"Goldener Windbeutel" Bio-Kinder-Tomatensauce erhält Schmähpreis


Der Goldene Windbeutel: Foodwatch hat den Schmähpreis am Dienstag am Firmensitz von Zwergenwiese übergeben
Foto: foodwatch.deKinder lieben Zucker - aber zu viel davon macht dick und die Zähne kaputt. Der diesjährige "Goldene Windbeutel", der Negativpreis der Verbraucherorganisation Foodwatch für den dreistesten Werbeslogan, geht an die sehr zuckrige Kinder-Tomatensauce von Zwergenwiese. Sie enthält elf Prozent Zucker - und damit mehr als doppelt so viel wie die normale Tomatensauce des Herstellers.
Knapp 70.000 Verbraucherinnen und Verbraucher haben sich Foodwatch zufolge an der Abstimmung beteiligt. Davon wählten 53 Prozent die Tomatensauce mit dem Comiczwerg und den bunten Buchstaben auf dem Etikett als die größte Werbelüge. Mit gut einem Viertel entfielen die zweitmeisten Stimmen auf das angebliche Darmgesundheits-Getränk Yakult. Weniger als zehn Prozent bekamen jeweils der "100% Bio Direktsaft Karotte" von Hipp, die Wasabi-Erdnüsse von Rewe und der Riegel "Corny Protein Lower Carb" von Schwartau.
Als erster Hersteller überhaupt hat Zwergenwiese den Negativpreis am Dienstag akzeptiert. Geschäftsleiter Jochen Walz nahm die Trophäe von Foodwatch persönlich entgegen und kündigte eine Rezepturänderung an. Alle Kinderprodukte kämen nun "auf den Prüfstand", erklärte das Unternehmen. Sein Unternehmen arbeite "mit einem dreiköpfigen Entwicklerteam" daran, den Kriterien der Weltgesundheitsorganisation für gesunde Kinderlebensmittel zu entsprechen, sagte Walz. Foodwatch begrüßte das Engagement.
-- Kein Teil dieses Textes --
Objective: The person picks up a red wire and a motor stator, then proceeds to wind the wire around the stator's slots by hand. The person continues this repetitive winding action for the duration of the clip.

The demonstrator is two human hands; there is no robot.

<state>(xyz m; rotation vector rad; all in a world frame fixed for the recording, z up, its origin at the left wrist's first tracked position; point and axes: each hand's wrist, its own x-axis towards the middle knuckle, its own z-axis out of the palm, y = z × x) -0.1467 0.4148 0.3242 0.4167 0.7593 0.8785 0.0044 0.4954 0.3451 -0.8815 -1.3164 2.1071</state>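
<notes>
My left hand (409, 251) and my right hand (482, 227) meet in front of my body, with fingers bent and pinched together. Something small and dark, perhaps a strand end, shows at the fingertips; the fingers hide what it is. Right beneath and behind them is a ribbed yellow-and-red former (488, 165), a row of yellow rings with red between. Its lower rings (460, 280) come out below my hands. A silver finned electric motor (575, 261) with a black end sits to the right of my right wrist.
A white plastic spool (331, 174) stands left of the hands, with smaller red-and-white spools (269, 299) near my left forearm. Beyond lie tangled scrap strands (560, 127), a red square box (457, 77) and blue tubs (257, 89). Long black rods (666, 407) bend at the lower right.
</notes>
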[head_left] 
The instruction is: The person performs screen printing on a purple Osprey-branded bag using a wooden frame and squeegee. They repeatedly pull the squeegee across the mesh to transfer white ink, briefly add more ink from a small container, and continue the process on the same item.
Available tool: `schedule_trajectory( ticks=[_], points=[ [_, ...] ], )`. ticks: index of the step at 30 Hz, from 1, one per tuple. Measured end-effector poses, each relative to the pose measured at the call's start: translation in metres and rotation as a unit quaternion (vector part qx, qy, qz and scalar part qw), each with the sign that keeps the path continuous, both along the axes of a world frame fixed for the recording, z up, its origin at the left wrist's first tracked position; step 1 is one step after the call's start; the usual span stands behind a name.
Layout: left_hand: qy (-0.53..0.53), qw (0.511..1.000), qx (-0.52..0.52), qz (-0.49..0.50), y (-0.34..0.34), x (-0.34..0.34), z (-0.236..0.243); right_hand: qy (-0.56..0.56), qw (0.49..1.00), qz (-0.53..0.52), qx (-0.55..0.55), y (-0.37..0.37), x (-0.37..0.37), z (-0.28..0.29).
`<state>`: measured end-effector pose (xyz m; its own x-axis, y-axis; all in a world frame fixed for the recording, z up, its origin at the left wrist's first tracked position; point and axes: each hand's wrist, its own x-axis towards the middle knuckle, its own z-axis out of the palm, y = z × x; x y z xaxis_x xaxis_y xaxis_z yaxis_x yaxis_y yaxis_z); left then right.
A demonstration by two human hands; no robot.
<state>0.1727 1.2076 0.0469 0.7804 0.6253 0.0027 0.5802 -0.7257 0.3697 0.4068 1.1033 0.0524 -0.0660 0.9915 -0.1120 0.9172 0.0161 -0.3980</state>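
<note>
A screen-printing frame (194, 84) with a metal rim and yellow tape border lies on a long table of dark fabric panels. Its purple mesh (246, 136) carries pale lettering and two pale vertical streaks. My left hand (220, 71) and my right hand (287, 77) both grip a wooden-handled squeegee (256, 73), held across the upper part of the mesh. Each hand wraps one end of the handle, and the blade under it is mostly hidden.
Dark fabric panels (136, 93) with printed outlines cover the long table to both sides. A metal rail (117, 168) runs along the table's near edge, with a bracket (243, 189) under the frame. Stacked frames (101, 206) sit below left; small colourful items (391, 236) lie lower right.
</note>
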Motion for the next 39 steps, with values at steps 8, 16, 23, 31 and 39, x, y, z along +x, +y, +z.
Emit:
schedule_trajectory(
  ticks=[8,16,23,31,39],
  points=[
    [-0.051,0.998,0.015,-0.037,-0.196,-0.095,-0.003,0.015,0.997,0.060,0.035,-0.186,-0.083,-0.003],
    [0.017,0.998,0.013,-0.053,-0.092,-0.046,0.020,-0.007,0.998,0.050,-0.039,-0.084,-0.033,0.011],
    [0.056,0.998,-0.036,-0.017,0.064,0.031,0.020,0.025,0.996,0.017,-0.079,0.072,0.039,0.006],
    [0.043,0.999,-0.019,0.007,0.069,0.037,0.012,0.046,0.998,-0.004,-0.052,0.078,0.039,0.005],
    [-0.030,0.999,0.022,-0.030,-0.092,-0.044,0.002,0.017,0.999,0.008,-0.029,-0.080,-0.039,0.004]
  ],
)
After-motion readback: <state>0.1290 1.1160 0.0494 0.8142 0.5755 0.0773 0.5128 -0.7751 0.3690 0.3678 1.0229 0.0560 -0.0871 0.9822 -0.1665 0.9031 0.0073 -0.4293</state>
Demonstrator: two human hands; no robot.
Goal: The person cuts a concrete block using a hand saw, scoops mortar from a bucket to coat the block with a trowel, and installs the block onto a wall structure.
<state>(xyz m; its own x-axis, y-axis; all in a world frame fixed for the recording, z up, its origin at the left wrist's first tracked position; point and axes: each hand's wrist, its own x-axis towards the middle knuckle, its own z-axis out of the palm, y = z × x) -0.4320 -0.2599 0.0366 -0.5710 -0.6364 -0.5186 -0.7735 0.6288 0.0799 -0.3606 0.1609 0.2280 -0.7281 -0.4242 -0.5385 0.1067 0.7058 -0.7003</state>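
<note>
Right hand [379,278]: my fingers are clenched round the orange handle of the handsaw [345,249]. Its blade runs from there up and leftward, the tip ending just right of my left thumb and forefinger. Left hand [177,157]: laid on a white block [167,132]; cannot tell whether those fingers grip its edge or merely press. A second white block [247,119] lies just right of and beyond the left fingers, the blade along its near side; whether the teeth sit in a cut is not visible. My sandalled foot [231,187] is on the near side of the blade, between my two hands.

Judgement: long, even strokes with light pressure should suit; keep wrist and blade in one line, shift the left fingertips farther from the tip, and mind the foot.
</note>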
Warum Zwergenwiese allerdings erst an neuen Rezepturen arbeiten müsse, wenn das Unternehmen längst Tomatensaucen ohne zugesetzten Zucker verkaufe, sei jedoch fraglich. Die Verbraucherorganisation kündigte an, die weiteren Schritte von Zwergenwiese genau zu beobachten.
Nach der Winbeutel-Nominierung Anfang November hatte Zwergenwiese sich noch verteidigt: "Dieser Zucker ist kein zugesetzter Kristallzucker. Wir setzen nur acht Prozent Apfeldicksaft ein", hatte die Firma mitgeteilt, die inzwischen zu Rapunzel Naturkost gehört. Zudem enthielten die Tomaten, Möhren und Zwiebeln von Natur aus Zucker, der aber nicht mit industriellem Zucker vergleichbar sei. Die Weltgesundheitsorganisation (WHO) allerdings definiert auch Apfeldicksaft als freien beziehungsweise zugesetzten Zucker und empfiehlt: Nur Tomatensaucen ohne Zuckerzusatz sollten an Kinder beworben werden.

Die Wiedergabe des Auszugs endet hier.